§ **Directions**: Set down word for word the lines that begin the entries and run through the line containing "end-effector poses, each". Give nothing further.

[Data records]
■ ■ ■ ■ ■ ■ ■
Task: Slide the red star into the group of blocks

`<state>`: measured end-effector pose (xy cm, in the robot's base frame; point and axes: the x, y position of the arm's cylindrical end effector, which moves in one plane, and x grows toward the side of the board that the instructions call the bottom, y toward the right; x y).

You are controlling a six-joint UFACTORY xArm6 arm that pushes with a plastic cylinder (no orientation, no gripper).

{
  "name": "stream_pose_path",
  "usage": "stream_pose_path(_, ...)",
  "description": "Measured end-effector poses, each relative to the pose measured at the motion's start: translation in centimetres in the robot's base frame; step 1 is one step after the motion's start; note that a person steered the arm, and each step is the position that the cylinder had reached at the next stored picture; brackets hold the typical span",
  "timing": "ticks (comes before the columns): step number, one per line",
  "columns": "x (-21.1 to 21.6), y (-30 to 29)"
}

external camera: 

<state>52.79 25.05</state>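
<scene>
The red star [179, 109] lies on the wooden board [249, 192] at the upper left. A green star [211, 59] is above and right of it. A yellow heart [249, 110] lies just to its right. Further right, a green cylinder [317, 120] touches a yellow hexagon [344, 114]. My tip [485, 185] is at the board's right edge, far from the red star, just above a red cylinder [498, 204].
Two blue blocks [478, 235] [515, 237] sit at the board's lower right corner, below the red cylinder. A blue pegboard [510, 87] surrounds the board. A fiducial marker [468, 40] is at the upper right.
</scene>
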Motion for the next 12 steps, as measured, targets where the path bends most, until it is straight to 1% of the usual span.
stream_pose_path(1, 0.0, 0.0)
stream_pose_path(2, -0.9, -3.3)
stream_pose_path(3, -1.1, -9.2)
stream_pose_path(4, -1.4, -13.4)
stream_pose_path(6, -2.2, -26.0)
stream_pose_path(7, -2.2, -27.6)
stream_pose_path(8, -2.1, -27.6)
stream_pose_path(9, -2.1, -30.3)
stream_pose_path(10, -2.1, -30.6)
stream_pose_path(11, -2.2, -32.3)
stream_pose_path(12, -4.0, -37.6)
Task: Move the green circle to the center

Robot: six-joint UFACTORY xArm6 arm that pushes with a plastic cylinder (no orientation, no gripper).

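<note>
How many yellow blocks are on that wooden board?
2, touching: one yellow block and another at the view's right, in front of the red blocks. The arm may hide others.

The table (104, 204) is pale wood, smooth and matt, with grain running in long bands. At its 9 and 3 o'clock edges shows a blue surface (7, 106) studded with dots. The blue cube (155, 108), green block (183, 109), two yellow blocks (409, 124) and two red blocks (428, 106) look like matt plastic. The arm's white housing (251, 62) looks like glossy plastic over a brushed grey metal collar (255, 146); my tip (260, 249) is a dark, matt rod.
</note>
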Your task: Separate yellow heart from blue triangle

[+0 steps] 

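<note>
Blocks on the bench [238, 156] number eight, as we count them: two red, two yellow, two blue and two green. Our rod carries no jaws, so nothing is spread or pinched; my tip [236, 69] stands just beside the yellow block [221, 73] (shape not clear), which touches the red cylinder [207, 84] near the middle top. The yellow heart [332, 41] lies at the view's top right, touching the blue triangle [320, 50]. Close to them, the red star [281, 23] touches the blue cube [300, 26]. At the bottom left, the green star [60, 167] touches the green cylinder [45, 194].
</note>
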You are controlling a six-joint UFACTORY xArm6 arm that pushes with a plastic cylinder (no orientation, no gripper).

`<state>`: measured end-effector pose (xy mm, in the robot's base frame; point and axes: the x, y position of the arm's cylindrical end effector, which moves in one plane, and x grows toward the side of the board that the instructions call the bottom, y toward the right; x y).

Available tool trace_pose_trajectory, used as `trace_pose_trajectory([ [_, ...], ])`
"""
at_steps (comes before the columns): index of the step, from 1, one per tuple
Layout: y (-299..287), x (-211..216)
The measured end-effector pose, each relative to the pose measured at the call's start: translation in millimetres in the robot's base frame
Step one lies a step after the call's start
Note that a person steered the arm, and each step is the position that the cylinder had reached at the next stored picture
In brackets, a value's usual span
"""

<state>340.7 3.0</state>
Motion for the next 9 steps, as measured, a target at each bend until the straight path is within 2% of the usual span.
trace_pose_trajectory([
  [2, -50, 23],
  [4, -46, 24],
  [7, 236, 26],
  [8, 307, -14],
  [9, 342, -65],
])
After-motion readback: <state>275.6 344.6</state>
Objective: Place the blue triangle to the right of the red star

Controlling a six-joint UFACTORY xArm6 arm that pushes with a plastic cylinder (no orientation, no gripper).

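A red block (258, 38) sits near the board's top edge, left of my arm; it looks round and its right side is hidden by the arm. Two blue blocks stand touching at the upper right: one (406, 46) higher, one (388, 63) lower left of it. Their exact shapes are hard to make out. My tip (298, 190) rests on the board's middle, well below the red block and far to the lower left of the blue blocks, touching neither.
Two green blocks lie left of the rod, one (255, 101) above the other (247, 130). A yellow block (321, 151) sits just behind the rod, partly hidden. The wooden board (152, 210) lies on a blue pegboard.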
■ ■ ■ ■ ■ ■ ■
§ **Task output**:
Task: Slide the red star into the group of blocks

`<state>`: measured end-effector pose (xy cm, in the robot's base frame; point and axes: the x, y position of the arm's cylindrical end effector, which moves in one plane, and x grows toward the side of the board that the instructions call the bottom, y toward the right; x y).

You are controlling a six-joint UFACTORY xArm6 arm that pushes with a plastic cylinder (no orientation, no gripper).

{
  "name": "stream_pose_path",
  "usage": "stream_pose_path(_, ...)",
  "description": "Measured end-effector poses, each relative to the pose measured at the motion's start: translation in centimetres in the robot's base frame; step 1 is one step after the motion's start; note that a person steered the arm, and each step is the position that the cylinder had reached at the next stored picture; brackets hold the typical span",

No more work remains for this exercise.